The structure of the work gets established early on, and Baek (Baek is actually her surname; the order is reversed in Korean) sticks to it for about 80% of the book’s length. There will be a brief introduction to the mental health topic that Baek wants to explore, followed by an excerpted transcript from one of her therapy sessions, and the chapter will then end with some more generalized (and usually more positive) thoughts on the subject. There is nothing wrong with this structure. It’s totally solid. The issues are unrelated to the basic form of the work. 

My issues with this book were entirely related to a) the quality of the writing and b) the quality of the ideas discussed. 

Let’s take those in order. 

The Writing

When it comes to translated works, there are certain kinds of badness that a reader needs to be able to get over. Sometimes certain expressions may simply be deeply dependent on the host language, requiring a skillful translator in order to convert the spirit of the sentiment while navigating various issues of usage and connotation that may obscure or distract from the author’s meaning. At least some of the issues with this book may be of that variety. When you run into passages like the following: 

I want to shed all tedious emotions…I don’t want others’ emotions or behaviors dominating my mood, or negative thought processes imprisoning me in the land of extremes. 

Or

To me, sadness is the path of least resistance, the most familiar and clost-at-hand emotion that I have. A habit that has encrusted itself onto my everyday.

Here’s a little piece of advice from someone who is not bilingual but nonetheless knows how to write a sentence that doesn’t suck: if ever you are writing or translating anything and you find yourself using the word “encrusted,” it’s time to ask some questions like “Is my heart still this?”  

There’s the possibility that this stuff doesn’t sound this awful in the original Korean, but excerpts like the above are far from rare throughout the book and they constitute a consistent barrier to enjoyment. Somebody is to blame. Either Anton Hur (the book’s translator) is not good at his job, or Baek is simply not a good writer. However, Hur is a writer himself and was long-listed for the International Booker Prize in 2022, and Baek is apparently a formally trained creative writer who spent five years working in a publishing house, so at least in terms of the credentials, it’s not immediately clear who dropped the ball here. Regardless, this is not a pleasant book to read. There are no fine lines or memorable quotes and much of the writing is mired in tonally bizarre or awkward phrases. For any reasonably literate English speaker, the experience is subtly and consistently unpleasant, like trying to put on a damp sock. 

But style is actually a secondary concern to a far more important issue: everything in this book is hopelessly insipid. 

What’s the Deal with the Substance?

I’m happy to accept that I have read an unusual amount of material relating to psychology and philosophy and am therefore smarter and better looking than everyone else on this planet (i’m not even joking i really do believe this for real for real on god), but still, I can usually find things to appreciate even in unlikely places. But there was absolutely nothing in this book that even came within a broad shot of being profound or even interesting to me. 

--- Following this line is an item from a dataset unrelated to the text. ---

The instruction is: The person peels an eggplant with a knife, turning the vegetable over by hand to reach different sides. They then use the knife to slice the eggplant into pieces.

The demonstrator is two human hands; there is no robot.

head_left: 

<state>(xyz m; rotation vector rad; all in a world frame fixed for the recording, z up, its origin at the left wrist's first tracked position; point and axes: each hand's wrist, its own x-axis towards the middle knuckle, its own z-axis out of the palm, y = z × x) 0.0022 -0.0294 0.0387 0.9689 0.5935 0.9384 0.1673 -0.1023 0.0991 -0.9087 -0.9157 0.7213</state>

The therapist himself is an insufferable nitwit, and the advice he gives is no more substantial than you could expect from spending a few minutes on r/mentalhealth. It’s so bad that even he even have a note in the postscript in which he lament how poor the quality of treatment that he gave was, “I read the book only when it was published, and I was even more embarrassed than I had expected to be as I regretted some of my counseling choices and wished I could’ve been a bigger help to the author.”  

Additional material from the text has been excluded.